Kann das Selbstbestimmungsgesetz , nicht auch hier zur Anwendung kommen und Ausweg bieten , und überhaupt wieso eigentlich nur Männer ? Gleichstellung ist Gleichstellung , oder etwa doch nicht ?  “Meine Söhne geb ich nicht” Reinhard Mey and friends . Ansonsten stimme ich vollumfänglich Frau Klein zu .

Gerhard Schweickhardt / 03.01.2024

Die Ukraine ist ein Vielvölkerstaat, da leben Minderheiten wie Bulgaren Griechen Polen Ungarn und auch Russen. Es ist unehtisch Minderheiten, die misachtet werden, zum Kriegsdienst zu zwingen. Warum soll eine Minderheit ohne Bürgerrechte in den Krieg? Wobei hier wohlhabende Ukrainer mit Familie sich hier ein gemütliches, alimentietes Leben machen. Keine Frage, jeder der kann will nicht im Krieg sterben oder zum Krüppel werden. Im Fall der Ukraine will Russland die Stationierung von NATO Atomraketen dort verhindern. Das Sicherheitsbedürfnis von Rusdland wurde misactet und mit Minsk getäuscht. Nun ist er mal da, der Krieg. Ich erachte Desertierung als Menschenrecht.

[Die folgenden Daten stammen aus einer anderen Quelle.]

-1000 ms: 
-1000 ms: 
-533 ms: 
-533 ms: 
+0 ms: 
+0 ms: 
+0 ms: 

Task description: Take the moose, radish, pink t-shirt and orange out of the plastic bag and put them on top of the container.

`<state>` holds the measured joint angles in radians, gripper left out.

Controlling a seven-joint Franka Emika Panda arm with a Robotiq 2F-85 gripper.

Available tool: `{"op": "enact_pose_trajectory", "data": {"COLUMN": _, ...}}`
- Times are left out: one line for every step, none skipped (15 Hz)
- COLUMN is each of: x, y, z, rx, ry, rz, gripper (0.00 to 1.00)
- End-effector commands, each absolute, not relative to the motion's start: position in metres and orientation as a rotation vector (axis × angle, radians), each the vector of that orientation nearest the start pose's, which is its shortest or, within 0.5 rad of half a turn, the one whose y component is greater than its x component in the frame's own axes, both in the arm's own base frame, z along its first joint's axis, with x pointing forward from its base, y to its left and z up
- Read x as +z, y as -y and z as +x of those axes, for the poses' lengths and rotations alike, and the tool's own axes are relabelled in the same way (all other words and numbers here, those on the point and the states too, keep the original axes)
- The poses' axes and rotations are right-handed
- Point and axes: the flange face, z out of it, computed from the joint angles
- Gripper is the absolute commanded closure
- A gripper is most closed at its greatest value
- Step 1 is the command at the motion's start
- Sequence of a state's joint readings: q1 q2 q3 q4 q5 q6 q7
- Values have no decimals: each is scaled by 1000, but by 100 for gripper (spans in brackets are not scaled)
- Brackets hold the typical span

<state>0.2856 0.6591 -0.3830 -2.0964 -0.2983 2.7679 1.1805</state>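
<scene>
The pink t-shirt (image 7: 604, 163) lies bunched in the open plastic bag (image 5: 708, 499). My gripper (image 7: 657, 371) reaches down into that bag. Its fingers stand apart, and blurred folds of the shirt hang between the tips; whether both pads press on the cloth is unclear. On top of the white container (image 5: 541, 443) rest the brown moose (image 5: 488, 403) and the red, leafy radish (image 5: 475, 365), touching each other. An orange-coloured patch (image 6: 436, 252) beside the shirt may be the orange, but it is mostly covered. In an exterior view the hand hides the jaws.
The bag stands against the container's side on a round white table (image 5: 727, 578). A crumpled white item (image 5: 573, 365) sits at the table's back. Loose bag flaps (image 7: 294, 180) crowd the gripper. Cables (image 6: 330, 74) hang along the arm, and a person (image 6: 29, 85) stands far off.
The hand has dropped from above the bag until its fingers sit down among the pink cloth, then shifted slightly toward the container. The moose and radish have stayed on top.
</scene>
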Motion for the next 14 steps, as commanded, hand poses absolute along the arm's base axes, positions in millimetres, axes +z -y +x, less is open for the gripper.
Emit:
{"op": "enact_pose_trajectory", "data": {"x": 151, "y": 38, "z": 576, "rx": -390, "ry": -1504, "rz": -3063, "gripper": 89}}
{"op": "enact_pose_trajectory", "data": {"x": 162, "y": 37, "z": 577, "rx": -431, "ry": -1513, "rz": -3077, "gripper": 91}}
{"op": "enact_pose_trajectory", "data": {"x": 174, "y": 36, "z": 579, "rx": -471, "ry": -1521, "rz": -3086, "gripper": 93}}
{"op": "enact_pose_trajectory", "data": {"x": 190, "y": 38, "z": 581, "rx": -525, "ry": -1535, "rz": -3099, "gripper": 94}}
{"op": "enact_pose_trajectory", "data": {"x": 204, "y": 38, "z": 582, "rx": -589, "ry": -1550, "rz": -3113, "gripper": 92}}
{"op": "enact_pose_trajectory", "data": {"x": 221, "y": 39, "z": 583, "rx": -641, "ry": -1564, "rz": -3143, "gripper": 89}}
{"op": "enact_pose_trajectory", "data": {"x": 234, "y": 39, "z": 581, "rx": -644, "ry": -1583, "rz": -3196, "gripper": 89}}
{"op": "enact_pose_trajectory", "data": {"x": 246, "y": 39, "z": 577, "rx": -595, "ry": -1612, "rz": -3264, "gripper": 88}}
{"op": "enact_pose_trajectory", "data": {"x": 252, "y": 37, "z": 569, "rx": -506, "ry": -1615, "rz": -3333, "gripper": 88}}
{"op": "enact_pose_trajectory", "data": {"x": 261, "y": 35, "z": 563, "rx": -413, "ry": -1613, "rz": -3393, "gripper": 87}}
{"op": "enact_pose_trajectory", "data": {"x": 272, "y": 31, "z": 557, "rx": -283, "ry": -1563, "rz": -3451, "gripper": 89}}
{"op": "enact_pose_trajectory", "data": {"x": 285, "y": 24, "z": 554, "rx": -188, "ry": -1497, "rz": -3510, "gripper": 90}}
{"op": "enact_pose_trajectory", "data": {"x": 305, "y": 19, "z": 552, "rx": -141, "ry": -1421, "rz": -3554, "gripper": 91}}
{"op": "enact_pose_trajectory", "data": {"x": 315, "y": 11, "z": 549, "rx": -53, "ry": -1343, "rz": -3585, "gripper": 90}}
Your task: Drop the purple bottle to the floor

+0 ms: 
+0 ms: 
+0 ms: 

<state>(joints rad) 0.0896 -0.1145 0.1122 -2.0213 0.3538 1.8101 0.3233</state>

Peter Holschke / 03.01.2024

Was bilden sich manche ein, darüber befinden zu wollen, ob andere in den Tod gehen sollten, mit pseudo-juristischen Argumenten der Unvermeidbarkeit.

Horst Jungsbluth / 03.01.2024

Es ist doch wohl der Treppenwitz des Jahrhunderts, dass man einen angegriffenen Staat mit Waffen und Geld in Milliardenhöhe unterstützt und dann die alimentiert, die ihren Staat und die Kameraden im Stich lassen. Aber was will man denn von dieser Regierung anders erwarten? Die nutzt eben jede Gelegenheit eiskalt aus, um den eigenen Staat an die Wand zu fahren und den eigenen Bürgern!!! den Boden unter den Füßen wegzuziehen.

Gerd Quallo / 03.01.2024

Den Begriff Fahnenflucht dürfte es gar nicht geben. Wenn man keinen Bock hat, andere umzubringen oder sich für was auch immer zu opfern (Corona schon vergessen?), sollte man dazu auch nicht gezwungen werden können. Egal was irgendwelche Staatsphilosophen daher labern.

Benno Römer / 03.01.2024

“Bis zum letzten Ukrainer” lautet die Devise.  Hanisch folgt, muss aber selbst nicht ran.  Der Krieg findet statt, weil westliche Oligarchen sich das Eigentum von östlichen Oligarchen aneignen wollen.

Fred Burig / 03.01.2024

Gibt es eigentlich auch weibliche Fahnenflüchtige - also *innen?

Eugen Karl / 03.01.2024

“Fahnenflüchtig” kann nur jemand sein, der schon eingezogen war, nicht wer in weiser Voraussicht bereits vorher geflohen ist. In ein Land zu fliehen, in dem die Verweigerung des Kriegsdienstes mit der Waffe ein Grundrecht ist, dürfte ebenfalls ein kluge Entscheidung gewesen sein. Jeder, der sich dem bekloppten Wahnsinn eines aussichtslosen Krieges und dem sinnlosen Zerfetztwerden durch seine Granaten verweigert, müßte in all den an zwei Weltkriegen beteiligten Nationen eigentlich nur vollstes Verständnis genießen. Ich und mein Körper, und das gilt ebenso für Ukrainer und Russen, sind nicht Eigentum des Staates, keines Staates. Jedes moralische Recht muß es erlauben, sich dieser von Mächtigen angezettelten Barbarei zu entziehen.